What you have to do: Among the lines below, take the one holding "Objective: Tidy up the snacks", the one holding "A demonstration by", and all lines between them. Set them down exactly.

Records from a data collection
○ ○ ○ ○ ○ ○ ○
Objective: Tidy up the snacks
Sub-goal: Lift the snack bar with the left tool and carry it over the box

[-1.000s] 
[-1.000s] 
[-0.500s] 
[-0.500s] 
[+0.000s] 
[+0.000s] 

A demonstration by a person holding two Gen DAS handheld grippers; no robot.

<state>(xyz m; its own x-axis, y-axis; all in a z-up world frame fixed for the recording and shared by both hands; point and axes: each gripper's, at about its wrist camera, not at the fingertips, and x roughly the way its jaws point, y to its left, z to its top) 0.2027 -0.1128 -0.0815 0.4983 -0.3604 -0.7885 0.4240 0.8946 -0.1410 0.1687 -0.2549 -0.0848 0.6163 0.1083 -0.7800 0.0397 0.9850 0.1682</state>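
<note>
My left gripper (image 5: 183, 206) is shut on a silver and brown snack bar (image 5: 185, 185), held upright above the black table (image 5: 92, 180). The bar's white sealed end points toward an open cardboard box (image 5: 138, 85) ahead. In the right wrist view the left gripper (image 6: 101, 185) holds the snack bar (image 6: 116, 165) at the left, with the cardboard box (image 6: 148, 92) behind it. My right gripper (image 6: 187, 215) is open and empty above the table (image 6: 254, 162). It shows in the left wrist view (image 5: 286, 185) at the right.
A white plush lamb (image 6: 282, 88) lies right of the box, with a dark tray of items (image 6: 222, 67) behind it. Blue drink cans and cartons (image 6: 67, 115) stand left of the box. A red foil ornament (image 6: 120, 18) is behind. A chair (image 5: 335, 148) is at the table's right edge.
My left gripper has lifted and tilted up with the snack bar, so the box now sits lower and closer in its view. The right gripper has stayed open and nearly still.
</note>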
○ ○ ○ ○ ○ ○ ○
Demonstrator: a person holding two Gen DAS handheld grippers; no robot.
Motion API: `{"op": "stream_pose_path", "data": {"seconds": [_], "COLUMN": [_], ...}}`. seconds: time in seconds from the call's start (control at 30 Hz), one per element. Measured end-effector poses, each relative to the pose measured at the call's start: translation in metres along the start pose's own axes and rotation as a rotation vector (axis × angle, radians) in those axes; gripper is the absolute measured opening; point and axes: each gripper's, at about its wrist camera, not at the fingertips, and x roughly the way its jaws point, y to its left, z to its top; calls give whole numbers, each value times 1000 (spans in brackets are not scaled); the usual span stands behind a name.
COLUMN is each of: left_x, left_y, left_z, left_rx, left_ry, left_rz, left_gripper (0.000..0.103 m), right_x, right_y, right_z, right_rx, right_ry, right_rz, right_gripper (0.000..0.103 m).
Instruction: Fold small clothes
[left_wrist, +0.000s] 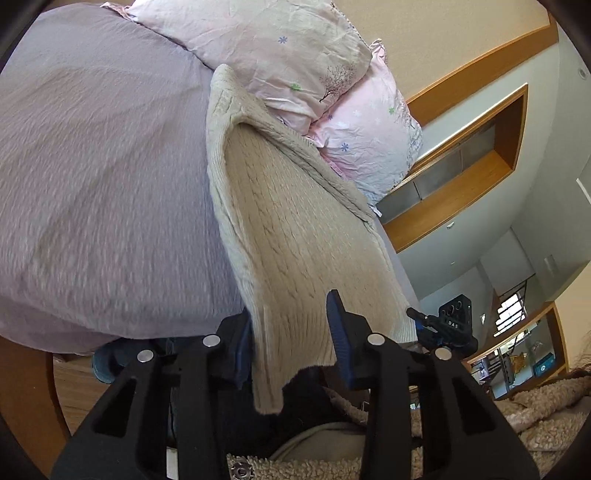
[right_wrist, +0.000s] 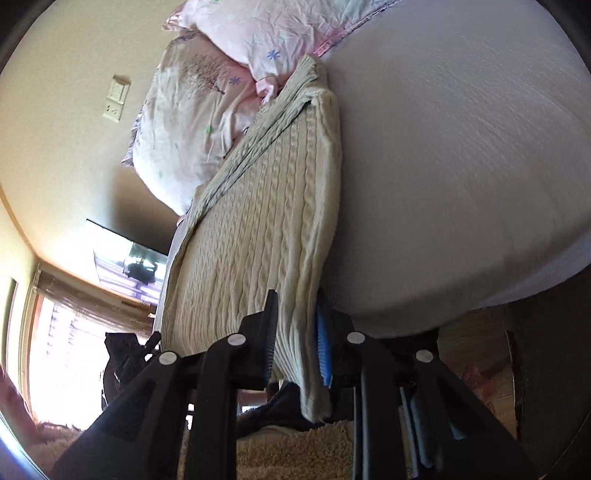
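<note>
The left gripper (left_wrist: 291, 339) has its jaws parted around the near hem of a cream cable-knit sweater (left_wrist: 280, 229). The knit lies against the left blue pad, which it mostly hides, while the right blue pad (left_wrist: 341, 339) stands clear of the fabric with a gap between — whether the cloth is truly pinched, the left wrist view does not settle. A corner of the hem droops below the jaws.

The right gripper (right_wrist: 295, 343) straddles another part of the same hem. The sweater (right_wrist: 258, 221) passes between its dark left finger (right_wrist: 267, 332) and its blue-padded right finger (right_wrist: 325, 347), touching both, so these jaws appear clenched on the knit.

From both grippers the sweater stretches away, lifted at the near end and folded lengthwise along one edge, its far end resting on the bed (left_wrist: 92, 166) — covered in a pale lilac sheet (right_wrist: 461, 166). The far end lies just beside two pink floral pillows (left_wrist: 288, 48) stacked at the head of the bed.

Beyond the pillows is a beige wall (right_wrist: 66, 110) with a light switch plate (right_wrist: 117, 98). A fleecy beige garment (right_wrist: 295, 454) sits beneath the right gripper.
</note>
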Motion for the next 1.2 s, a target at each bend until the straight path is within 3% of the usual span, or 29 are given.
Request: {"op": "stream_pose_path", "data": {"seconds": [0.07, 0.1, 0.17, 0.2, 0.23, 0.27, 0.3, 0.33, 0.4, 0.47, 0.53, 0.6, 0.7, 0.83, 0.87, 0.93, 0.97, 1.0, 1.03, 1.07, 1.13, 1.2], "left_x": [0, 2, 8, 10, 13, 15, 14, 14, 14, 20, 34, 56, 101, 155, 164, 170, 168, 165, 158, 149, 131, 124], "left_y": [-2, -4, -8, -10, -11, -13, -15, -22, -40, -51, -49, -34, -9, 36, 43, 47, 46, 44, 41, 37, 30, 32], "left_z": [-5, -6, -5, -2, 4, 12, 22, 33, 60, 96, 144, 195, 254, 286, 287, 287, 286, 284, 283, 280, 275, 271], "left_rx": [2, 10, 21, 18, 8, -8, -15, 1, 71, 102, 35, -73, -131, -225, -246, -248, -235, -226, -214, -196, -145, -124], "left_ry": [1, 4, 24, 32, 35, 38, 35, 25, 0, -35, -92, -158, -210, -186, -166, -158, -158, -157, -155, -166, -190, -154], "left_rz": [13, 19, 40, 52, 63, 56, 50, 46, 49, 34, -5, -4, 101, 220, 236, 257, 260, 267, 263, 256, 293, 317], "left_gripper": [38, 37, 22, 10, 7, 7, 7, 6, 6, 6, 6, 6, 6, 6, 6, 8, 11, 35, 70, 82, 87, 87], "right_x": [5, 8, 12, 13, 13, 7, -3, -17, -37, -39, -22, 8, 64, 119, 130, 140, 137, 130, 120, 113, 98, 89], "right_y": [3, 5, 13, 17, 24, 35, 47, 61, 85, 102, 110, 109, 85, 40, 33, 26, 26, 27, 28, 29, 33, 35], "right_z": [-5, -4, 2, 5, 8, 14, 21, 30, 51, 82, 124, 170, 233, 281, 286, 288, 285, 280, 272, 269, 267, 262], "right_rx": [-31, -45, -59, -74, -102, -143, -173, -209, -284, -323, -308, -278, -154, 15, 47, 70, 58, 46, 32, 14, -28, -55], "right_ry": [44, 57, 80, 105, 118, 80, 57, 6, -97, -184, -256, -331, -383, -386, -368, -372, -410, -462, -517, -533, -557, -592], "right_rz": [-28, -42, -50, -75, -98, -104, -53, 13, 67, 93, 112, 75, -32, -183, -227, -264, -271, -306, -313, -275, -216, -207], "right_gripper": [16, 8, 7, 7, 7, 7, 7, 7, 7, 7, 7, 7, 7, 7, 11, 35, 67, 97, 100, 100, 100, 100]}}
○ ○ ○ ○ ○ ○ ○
Result:
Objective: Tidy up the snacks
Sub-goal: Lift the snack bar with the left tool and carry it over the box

[-1.000s] 
[-1.000s] 
[-0.500s] 
[-0.500s] 
[+0.000s] 
[+0.000s] 

A demonstration by a person holding two Gen DAS handheld grippers; no robot.

What this exercise required has been given in full.